Dask’s df.map_overlap()
function passes the partitions in non chronological order. This is extremely inefficient for computations on large datasets with a lot of overlap. Of course, we are running parallelized anyway, so the order of operations is not guaranteed, but this seems like a design flaw that contributes to a higher than necessary memory load. Does anyone have an idea of how this could be solved?
Here is a MVE that prints the start and end dates of each partition. You can see that the ordering seems to be random. We seem to be starting in the middle of the month, and ending at the beginning of the month. For a dataset spanning several years, this casues unnecessary memory load.

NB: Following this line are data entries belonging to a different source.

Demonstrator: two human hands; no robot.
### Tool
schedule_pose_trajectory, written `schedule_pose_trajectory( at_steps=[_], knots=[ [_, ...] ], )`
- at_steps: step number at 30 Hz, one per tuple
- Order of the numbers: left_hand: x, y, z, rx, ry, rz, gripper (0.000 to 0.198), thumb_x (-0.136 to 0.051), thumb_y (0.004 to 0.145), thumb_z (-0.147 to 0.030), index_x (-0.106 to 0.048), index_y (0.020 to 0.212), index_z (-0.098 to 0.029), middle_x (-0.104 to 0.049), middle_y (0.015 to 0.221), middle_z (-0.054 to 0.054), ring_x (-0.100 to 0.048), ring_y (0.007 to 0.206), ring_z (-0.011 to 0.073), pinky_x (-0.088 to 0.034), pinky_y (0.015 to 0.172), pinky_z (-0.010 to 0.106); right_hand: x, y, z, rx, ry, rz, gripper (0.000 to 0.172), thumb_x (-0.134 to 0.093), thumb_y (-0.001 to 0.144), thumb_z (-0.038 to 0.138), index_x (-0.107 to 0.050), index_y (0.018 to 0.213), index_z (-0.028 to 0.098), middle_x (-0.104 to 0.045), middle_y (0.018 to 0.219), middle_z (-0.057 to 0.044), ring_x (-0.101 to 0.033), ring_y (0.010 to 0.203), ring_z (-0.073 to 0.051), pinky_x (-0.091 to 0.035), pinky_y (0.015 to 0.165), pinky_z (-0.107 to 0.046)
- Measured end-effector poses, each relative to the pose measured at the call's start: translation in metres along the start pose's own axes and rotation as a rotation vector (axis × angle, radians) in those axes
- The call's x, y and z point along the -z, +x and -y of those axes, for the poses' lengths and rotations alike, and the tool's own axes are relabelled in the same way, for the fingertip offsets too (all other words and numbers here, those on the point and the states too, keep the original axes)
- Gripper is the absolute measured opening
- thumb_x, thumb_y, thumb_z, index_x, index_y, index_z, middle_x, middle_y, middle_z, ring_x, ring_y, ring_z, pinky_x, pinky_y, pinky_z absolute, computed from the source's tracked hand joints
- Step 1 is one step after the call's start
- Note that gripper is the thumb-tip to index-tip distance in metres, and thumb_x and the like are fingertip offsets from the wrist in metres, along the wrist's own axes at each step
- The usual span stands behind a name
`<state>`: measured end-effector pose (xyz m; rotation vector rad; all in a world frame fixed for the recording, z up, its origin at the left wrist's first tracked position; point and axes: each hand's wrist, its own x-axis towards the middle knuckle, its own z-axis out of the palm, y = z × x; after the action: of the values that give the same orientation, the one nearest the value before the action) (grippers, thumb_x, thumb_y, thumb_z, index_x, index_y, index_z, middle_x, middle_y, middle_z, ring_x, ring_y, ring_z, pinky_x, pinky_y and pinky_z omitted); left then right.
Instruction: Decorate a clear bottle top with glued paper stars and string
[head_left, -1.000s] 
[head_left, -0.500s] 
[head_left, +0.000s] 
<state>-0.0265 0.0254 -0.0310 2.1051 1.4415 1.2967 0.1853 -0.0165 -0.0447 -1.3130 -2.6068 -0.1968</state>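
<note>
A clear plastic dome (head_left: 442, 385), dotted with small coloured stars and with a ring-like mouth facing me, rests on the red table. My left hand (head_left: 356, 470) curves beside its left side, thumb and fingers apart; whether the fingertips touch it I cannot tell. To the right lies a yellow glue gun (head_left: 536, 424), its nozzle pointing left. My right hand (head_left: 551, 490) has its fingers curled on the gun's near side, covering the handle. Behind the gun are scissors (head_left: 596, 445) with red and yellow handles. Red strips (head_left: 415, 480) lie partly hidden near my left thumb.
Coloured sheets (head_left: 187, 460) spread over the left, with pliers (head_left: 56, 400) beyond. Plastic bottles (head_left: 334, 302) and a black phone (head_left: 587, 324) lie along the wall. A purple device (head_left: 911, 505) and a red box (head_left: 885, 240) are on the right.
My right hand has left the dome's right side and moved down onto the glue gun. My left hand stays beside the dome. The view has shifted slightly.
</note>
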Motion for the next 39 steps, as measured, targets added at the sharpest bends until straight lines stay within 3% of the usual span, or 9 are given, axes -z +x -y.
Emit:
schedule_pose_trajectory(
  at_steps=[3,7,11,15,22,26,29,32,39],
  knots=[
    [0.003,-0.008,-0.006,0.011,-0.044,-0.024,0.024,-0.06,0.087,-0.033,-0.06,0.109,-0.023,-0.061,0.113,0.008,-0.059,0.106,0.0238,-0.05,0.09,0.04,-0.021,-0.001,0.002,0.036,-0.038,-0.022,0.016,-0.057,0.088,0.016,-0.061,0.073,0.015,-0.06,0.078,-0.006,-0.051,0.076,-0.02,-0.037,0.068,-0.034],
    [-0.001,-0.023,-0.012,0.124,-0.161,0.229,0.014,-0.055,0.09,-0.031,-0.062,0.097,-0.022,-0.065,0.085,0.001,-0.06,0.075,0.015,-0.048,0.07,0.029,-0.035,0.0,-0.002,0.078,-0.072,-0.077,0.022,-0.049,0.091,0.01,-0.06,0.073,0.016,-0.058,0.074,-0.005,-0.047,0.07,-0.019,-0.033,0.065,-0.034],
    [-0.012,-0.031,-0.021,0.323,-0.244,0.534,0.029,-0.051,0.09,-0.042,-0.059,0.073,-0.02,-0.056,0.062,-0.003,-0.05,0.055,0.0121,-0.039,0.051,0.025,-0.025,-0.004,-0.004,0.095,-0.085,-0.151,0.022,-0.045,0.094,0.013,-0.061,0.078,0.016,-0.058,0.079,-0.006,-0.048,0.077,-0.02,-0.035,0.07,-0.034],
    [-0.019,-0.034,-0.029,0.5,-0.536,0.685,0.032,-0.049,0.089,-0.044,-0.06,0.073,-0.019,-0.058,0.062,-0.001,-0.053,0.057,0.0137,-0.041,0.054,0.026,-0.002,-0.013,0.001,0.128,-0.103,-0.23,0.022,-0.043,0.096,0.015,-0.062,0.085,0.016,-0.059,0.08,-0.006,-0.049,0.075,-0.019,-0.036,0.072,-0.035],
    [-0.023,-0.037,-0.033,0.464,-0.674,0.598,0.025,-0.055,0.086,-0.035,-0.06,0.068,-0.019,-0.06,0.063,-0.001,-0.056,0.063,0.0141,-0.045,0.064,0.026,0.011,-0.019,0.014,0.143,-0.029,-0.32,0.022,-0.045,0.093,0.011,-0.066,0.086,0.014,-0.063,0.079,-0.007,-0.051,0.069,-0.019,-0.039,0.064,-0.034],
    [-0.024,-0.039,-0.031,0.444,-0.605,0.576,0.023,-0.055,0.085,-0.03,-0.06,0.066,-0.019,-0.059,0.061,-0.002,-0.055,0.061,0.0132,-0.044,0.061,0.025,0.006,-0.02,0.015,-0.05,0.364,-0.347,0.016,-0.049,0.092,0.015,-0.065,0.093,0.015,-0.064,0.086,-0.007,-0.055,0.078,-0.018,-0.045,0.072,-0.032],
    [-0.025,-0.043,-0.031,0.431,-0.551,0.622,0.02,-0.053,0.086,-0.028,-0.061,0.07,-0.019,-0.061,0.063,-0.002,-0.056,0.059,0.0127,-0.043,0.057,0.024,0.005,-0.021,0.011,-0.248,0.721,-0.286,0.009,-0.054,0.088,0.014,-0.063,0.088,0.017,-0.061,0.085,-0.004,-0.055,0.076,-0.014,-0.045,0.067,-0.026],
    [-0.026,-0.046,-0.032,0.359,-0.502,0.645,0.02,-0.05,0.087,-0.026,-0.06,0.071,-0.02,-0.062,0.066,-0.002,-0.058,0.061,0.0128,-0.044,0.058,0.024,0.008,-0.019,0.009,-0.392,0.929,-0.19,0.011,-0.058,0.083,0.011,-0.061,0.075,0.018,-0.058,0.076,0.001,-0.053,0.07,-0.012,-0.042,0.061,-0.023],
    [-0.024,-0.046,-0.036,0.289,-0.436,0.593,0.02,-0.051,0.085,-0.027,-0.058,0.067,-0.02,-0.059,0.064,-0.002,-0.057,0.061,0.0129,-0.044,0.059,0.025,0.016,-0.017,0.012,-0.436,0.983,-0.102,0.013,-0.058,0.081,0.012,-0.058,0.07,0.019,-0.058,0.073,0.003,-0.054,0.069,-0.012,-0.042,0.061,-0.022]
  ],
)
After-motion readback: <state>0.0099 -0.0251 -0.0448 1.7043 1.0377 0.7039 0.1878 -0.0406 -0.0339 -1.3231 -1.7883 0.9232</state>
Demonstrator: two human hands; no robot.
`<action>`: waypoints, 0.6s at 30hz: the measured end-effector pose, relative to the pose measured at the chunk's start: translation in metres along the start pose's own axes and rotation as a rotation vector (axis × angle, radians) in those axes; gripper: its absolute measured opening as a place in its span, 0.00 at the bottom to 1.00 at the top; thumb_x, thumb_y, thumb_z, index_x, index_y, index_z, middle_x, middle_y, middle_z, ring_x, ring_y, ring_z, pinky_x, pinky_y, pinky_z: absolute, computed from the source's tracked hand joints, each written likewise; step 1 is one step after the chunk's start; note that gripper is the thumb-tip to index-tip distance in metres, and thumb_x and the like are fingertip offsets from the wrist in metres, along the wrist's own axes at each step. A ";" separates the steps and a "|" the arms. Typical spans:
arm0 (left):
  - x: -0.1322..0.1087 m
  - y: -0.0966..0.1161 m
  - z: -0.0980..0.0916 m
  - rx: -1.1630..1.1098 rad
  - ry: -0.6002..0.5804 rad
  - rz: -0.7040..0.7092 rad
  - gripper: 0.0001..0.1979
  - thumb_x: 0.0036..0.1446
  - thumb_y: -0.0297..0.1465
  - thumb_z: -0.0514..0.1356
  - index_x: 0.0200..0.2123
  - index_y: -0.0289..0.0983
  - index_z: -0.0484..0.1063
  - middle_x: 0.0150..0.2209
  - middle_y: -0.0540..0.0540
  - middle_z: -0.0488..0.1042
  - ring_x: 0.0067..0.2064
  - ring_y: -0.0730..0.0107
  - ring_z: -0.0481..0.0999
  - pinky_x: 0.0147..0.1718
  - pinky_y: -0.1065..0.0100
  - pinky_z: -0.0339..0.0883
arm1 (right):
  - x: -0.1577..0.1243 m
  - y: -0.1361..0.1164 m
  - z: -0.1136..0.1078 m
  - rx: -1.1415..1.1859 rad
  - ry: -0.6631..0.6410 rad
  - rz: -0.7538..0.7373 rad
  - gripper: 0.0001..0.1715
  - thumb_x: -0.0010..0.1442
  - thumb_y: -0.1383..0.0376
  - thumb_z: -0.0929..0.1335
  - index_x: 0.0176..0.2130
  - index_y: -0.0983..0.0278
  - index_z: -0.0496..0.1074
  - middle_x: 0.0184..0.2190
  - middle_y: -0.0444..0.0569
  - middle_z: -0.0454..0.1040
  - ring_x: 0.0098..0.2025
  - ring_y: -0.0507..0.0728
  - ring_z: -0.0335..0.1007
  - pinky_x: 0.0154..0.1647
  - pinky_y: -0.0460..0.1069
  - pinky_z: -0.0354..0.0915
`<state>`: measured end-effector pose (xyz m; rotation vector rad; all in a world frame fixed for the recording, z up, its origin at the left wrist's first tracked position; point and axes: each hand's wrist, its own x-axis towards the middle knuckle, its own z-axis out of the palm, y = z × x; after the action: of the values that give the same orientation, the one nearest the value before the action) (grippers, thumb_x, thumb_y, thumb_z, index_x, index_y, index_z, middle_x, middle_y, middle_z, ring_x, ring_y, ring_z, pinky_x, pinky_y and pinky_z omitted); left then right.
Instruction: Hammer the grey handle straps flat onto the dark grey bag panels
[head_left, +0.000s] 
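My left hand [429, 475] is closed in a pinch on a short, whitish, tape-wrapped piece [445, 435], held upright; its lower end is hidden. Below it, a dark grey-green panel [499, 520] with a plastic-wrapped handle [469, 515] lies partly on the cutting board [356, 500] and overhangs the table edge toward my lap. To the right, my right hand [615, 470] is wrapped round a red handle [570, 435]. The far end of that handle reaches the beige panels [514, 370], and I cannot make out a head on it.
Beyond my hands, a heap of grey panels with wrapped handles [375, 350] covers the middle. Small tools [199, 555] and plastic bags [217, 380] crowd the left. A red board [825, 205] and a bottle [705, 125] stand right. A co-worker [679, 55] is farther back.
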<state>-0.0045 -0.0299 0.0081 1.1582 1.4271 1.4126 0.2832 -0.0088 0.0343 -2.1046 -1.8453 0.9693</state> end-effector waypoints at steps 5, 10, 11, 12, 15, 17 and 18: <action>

Can I order the partitions chronologically, or modify the scheduler to schedule the tasks in chronological order?
import pandas as pd
import dask.dataframe as dd
import numpy as np
date_range = pd.date_range(start='2023-06-01', end='2023-07-01', freq='T')
df = pd.DataFrame({
'timestamp': date_range,
'quantity': np.random.rand(len(date_range))
})
df = dd.from_pandas(df, npartitions=5)
df['timestamp'] = df['timestamp'].dt.ceil('1h')
df = df.set_index('timestamp', sorted=True)
df = df.repartition(freq='1h')
def custom_func(ser):
print(f'from: {ser.index.min()}, to: {ser.index.max()}')
return pd.Series(np.mean(ser), index=ser.index)
results = df['quantity'].map_overlap(custom_func, before=pd.Timedelta(days=7), after=0, meta=pd.Series(dtype='float64'), align_dataframes=False, enforce_metadata=False).drop_duplicates()
results.compute()